Print the data that follows, exactly and completely.

* * *

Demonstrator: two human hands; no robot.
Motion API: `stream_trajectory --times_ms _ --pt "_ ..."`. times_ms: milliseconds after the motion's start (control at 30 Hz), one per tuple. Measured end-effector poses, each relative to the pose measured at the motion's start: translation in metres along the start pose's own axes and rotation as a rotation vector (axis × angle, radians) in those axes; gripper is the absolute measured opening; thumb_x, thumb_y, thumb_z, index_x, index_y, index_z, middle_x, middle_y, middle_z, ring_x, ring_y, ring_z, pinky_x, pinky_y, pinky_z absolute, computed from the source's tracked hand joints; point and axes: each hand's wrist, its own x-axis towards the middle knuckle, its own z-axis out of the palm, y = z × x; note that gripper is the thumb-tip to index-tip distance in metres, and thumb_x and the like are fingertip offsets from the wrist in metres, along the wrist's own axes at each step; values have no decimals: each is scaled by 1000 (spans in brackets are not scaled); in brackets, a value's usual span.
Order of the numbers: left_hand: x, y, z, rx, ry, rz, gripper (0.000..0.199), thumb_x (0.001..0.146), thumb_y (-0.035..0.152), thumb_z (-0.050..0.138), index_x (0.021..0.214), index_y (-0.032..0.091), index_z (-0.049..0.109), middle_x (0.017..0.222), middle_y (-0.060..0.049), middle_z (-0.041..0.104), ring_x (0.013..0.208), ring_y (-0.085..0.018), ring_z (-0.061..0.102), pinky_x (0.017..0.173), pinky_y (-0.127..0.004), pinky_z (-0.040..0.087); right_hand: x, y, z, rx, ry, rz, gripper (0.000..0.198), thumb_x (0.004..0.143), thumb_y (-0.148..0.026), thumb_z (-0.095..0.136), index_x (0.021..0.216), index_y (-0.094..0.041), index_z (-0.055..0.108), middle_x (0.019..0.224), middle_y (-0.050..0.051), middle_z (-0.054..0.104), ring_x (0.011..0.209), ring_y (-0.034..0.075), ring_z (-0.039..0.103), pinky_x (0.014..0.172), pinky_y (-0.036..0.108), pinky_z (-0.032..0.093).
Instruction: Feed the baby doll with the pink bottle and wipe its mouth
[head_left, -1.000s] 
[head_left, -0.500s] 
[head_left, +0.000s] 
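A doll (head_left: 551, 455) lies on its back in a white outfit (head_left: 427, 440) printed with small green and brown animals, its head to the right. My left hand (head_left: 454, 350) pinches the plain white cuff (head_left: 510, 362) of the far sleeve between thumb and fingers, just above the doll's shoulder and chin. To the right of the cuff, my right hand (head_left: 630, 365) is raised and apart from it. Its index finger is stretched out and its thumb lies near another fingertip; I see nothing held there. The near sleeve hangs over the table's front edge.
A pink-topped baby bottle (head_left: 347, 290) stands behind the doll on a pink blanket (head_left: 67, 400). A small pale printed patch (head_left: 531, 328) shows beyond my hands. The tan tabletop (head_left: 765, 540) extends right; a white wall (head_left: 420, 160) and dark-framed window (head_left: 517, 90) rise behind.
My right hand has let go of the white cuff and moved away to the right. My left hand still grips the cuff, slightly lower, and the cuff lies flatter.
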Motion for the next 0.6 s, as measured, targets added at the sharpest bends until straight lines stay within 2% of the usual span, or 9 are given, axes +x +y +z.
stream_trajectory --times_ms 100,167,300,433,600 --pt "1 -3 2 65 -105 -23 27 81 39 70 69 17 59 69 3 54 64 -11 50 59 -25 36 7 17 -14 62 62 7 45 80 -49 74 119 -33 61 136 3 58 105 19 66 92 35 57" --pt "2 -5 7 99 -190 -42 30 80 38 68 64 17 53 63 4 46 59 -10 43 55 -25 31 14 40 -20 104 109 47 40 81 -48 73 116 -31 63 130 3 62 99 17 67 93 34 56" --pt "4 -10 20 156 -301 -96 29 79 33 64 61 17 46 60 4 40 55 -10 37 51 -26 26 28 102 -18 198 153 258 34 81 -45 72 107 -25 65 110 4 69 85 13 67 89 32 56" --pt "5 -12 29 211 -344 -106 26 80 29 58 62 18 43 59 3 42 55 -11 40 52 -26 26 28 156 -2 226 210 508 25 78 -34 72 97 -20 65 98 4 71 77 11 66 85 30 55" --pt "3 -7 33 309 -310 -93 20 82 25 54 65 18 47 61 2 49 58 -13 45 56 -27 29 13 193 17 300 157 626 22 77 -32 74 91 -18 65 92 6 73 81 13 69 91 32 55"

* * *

### Solution to this exercise
Demonstrator: two human hands; no robot.
Motion API: `stream_trajectory --times_ms _ --pt "_ ..."`. times_ms: milliseconds after the motion's start (control at 30 Hz), one per tuple. Measured end-effector poses, each relative to the pose measured at the motion's start: translation in metres along the start pose's own axes and rotation as a rotation vector (axis × angle, radians) in those axes; gripper is the absolute measured opening; thumb_x, thumb_y, thumb_z, index_x, index_y, index_z, middle_x, middle_y, middle_z, ring_x, ring_y, ring_z, pinky_x, pinky_y, pinky_z absolute, computed from the source's tracked hand joints; point and axes: each hand's wrist, its own x-axis towards the middle knuckle, its own z-axis out of the palm, y = z × x; note that gripper is the thumb-tip to index-tip distance in metres, and thumb_x and the like are fingertip offsets from the wrist in metres, along the wrist's own axes at each step; values have no decimals: each is scaled by 1000 (spans in brackets are not scaled); in brackets, a value's usual span.
Order of the numbers: left_hand: x, y, z, rx, ry, rz, gripper (0.000..0.199), thumb_x (0.001..0.146), thumb_y (-0.035..0.152), thumb_z (-0.050..0.138), index_x (0.021..0.214), index_y (-0.032..0.091), index_z (-0.049..0.109), middle_x (0.017..0.222), middle_y (-0.060..0.049), middle_z (-0.041..0.104), ring_x (0.013..0.208), ring_y (-0.085..0.018), ring_z (-0.061..0.102), pinky_x (0.017..0.173), pinky_y (-0.127..0.004), pinky_z (-0.040..0.087); right_hand: x, y, z, rx, ry, rz, gripper (0.000..0.198), thumb_x (0.004..0.143), thumb_y (-0.148..0.026), thumb_z (-0.095..0.136), index_x (0.021..0.216), index_y (-0.094..0.041), index_z (-0.055..0.108), middle_x (0.019..0.224), middle_y (-0.050..0.051), middle_z (-0.054..0.104), ring_x (0.011..0.209), ring_y (-0.034..0.075), ring_z (-0.039..0.103), pinky_x (0.014..0.172), pinky_y (-0.036..0.108), pinky_z (-0.032..0.093).
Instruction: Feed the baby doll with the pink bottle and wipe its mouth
[head_left, -1.000s] 
[head_left, -0.500s] 
[head_left, +0.000s] 
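A doll (head_left: 551, 455) lies on its back in a white outfit (head_left: 427, 440) printed with small green and brown animals, its head to the right. My left hand (head_left: 454, 350) pinches the plain white cuff (head_left: 510, 362) of the far sleeve between thumb and fingers, just above the doll's shoulder and chin. To the right of the cuff, my right hand (head_left: 630, 365) is raised and apart from it. Its index finger is stretched out and its thumb lies near another fingertip; I see nothing held there. The near sleeve hangs over the table's front edge.
A pink-topped baby bottle (head_left: 347, 290) stands behind the doll on a pink blanket (head_left: 67, 400). A small pale printed patch (head_left: 531, 328) shows beyond my hands. The tan tabletop (head_left: 765, 540) extends right; a white wall (head_left: 420, 160) and dark-framed window (head_left: 517, 90) rise behind.
My right hand has let go of the white cuff and moved away to the right. My left hand still grips the cuff, slightly lower, and the cuff lies flatter.
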Motion for the next 0.6 s, as measured, targets added at the sharpest bends until straight lines stay within 2% of the usual span, or 9 are given, axes +x +y +z.
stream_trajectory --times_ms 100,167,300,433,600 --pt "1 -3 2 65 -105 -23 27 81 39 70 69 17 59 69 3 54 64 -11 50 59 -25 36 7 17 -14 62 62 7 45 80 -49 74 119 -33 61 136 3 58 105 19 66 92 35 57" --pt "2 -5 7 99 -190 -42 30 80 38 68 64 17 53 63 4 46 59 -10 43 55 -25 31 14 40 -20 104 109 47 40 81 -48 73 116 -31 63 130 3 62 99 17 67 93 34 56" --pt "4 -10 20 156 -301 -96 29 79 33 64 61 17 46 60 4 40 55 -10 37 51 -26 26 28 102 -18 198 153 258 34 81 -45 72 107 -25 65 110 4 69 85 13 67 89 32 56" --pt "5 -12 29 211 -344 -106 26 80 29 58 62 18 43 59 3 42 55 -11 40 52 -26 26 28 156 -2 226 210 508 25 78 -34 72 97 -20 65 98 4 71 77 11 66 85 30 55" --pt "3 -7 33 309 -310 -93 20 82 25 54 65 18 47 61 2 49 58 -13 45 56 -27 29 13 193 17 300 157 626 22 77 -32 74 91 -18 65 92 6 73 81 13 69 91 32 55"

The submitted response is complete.